## Directions for this task
Print exactly those lines that run from the beginning of the data to the line bearing "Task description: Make", inclusive.

++++ Extracted entries ++++

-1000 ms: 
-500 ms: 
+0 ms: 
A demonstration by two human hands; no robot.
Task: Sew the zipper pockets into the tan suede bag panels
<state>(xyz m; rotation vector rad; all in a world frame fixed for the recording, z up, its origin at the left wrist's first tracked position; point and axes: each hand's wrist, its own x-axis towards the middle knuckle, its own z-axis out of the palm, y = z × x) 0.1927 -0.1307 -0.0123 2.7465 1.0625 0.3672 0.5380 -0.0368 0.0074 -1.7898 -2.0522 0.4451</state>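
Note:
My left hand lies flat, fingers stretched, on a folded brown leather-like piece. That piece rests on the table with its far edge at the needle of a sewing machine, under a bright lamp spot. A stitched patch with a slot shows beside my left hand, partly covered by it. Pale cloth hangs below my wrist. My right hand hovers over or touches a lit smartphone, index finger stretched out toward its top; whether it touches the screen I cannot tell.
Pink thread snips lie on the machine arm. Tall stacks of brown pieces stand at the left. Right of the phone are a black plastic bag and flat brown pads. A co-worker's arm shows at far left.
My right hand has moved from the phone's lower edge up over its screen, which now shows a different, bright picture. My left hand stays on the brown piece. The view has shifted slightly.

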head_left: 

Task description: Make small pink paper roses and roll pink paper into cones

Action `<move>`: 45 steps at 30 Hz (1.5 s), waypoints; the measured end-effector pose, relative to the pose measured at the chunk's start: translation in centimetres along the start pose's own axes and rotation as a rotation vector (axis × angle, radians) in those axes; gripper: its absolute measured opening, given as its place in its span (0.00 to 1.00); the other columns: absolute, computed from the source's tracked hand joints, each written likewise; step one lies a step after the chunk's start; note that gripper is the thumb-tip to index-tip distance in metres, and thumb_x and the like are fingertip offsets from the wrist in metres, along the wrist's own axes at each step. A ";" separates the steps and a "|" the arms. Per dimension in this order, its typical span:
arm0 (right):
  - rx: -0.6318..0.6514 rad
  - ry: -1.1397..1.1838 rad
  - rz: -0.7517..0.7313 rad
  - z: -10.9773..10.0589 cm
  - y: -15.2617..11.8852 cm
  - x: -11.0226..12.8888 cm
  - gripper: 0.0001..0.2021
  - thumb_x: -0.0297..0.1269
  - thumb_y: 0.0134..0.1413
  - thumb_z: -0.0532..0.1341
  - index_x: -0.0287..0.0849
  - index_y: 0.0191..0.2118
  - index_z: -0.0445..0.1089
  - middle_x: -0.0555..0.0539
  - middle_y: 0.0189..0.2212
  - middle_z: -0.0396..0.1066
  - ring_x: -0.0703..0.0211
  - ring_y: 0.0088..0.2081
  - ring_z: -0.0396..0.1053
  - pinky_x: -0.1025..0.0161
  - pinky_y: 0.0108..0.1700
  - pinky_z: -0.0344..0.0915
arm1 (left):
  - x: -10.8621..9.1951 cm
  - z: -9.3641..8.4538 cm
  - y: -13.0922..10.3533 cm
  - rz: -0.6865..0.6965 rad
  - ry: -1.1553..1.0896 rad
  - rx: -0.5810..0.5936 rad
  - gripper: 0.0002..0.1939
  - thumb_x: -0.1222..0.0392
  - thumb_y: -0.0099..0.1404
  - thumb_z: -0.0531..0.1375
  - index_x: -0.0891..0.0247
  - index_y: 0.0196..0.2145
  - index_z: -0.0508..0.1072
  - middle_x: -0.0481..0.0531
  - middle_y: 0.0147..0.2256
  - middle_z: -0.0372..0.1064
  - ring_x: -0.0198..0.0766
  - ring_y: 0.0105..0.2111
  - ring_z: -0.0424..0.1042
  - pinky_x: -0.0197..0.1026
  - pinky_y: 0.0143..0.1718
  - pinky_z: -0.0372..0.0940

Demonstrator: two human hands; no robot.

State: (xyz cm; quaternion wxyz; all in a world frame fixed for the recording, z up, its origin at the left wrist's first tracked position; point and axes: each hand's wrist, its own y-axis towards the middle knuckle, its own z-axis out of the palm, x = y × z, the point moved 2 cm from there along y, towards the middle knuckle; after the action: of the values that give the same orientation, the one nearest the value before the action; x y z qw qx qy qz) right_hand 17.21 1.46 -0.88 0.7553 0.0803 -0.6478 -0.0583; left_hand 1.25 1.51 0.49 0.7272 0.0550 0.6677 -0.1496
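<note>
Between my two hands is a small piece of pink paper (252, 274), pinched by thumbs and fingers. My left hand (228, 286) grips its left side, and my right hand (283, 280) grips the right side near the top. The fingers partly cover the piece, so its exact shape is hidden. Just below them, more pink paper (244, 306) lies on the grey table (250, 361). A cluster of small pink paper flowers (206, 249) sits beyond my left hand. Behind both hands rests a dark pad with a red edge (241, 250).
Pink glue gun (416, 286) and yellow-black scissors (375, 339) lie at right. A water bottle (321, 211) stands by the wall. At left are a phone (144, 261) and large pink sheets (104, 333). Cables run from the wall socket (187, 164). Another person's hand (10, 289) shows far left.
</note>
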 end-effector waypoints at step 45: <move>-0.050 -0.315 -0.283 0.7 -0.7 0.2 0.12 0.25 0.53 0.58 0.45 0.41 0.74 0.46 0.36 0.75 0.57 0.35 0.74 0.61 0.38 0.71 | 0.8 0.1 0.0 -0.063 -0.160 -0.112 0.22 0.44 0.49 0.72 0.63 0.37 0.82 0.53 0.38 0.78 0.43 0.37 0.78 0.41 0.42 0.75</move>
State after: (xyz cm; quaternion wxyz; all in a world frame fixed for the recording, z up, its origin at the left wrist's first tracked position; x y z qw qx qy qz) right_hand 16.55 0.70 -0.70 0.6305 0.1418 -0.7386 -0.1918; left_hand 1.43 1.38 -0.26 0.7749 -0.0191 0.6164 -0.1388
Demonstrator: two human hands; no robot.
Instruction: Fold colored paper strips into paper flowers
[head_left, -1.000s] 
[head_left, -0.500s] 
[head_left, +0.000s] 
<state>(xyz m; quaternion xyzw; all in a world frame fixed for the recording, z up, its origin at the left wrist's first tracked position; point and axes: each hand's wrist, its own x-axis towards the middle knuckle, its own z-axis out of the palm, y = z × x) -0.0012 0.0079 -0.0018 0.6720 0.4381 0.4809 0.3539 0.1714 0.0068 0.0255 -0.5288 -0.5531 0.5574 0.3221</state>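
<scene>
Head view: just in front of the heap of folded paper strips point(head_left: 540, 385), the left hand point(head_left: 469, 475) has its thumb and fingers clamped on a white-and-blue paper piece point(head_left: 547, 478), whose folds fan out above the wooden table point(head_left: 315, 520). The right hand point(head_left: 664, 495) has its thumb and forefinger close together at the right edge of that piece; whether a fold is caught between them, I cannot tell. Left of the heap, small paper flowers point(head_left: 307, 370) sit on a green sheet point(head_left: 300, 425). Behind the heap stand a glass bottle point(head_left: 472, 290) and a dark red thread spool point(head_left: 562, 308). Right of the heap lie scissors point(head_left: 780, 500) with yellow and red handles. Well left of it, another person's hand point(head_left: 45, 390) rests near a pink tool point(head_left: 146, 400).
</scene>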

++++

## Solution to the exercise
-1000 ms: 
-500 ms: 
+0 ms: 
A demonstration by two human hands; no robot.
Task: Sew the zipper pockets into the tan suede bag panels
<state>(xyz m; rotation vector rad; all in a world frame fixed for the recording, z up, its origin at the left wrist's first tracked position; point and axes: each hand's wrist, its own x-axis towards the middle knuckle, its own z-axis out of the palm, y = z × x) 0.1927 -0.1307 -0.0123 2.7465 1.0625 0.3672 0.5380 -0.0368 0.0074 -1.7898 -2.0522 0.4451</state>
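Note:
My left hand lies flat, fingers stretched, on a folded brown leather-like piece. That piece rests on the table with its far edge at the needle of a sewing machine, under a bright lamp spot. A stitched patch with a slot shows beside my left hand, partly covered by it. Pale cloth hangs below my wrist. My right hand hovers over or touches a lit smartphone, index finger stretched out toward its top; whether it touches the screen I cannot tell.
Pink thread snips lie on the machine arm. Tall stacks of brown pieces stand at the left. Right of the phone are a black plastic bag and flat brown pads. A co-worker's arm shows at far left.
My right hand has moved from the phone's lower edge up over its screen, which now shows a different, bright picture. My left hand stays on the brown piece. The view has shifted slightly.
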
head_left: 

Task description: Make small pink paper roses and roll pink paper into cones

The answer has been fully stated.